Re: First human pictures of a blackhole

infiniteloop wrote:

The light you see is from the accretion disk which is composed of dust and matters turning around the black hole at light speed so at very high temperatures making this light, but the center is black as expected, btw anything in the accretion disk is doomed, be it planets or stars, only something faster than speed of light can escape but nothing is faster (for now)

Actually matter in the accretion disk doesn't move at light speed, and no the accretion disk can be escaped with speed lower or equal to speed of light.


Tech Guru wrote:

Basically nothing will be escaped from a black hole , even light.  Due to the cheer gravitational pull of blacks , planets approach it will stretch & torn apart. The Question is does time escape a black hole or it will stop there ?

Your question doesn't make sense, time is a relative thing and it works relativistically normally even inside the event horizon!
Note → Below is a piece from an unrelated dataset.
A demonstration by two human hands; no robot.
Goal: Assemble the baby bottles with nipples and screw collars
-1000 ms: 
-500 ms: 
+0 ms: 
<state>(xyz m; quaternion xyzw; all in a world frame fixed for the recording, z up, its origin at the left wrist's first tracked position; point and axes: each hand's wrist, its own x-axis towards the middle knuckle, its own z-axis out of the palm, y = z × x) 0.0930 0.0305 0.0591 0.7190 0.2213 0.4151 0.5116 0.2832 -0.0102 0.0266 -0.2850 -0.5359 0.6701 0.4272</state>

and for the sake of this topic. guys you are thinking of black holes in the perspective of Newtonian gravity that is acceptable in a general casual discussion but that becomes so wrong when anyone tries to explain things you need to think of General relativity and forget about regular gravity. I know most of you aren't in depth with this stuff but if you are seeking answers you need to look in the right direction.
as an example related to what was discussed earlier that black hole's gravity is so great that light can't escape that statement is correct BUT light has no mass and Newtonian gravity as powerful as it gets cant interfere with Light. Light can't get sucked into a black hole nor it is literally bend to orbit the event horizon gravity itself doesn't interfere with light at all, light moves in a straight line in a vacuum. So you may ask then why it bends and even cant escape the event horizon if "gravity" isn't pulling it?? That's when general relativity steps in, a very simplified answer would be that the black hole's "gravity"  warps spacetime in such a way that straight lines in space  always point towards the singularity in a sense that if you move in the other direction you going back in time and you cant move back in time so after the event horizon the only way in space time is towards the singularity. that's the correct way of looking into it . i know it is too simple of an answer  and there is more ways to explain it but that's just to point you in the right direction.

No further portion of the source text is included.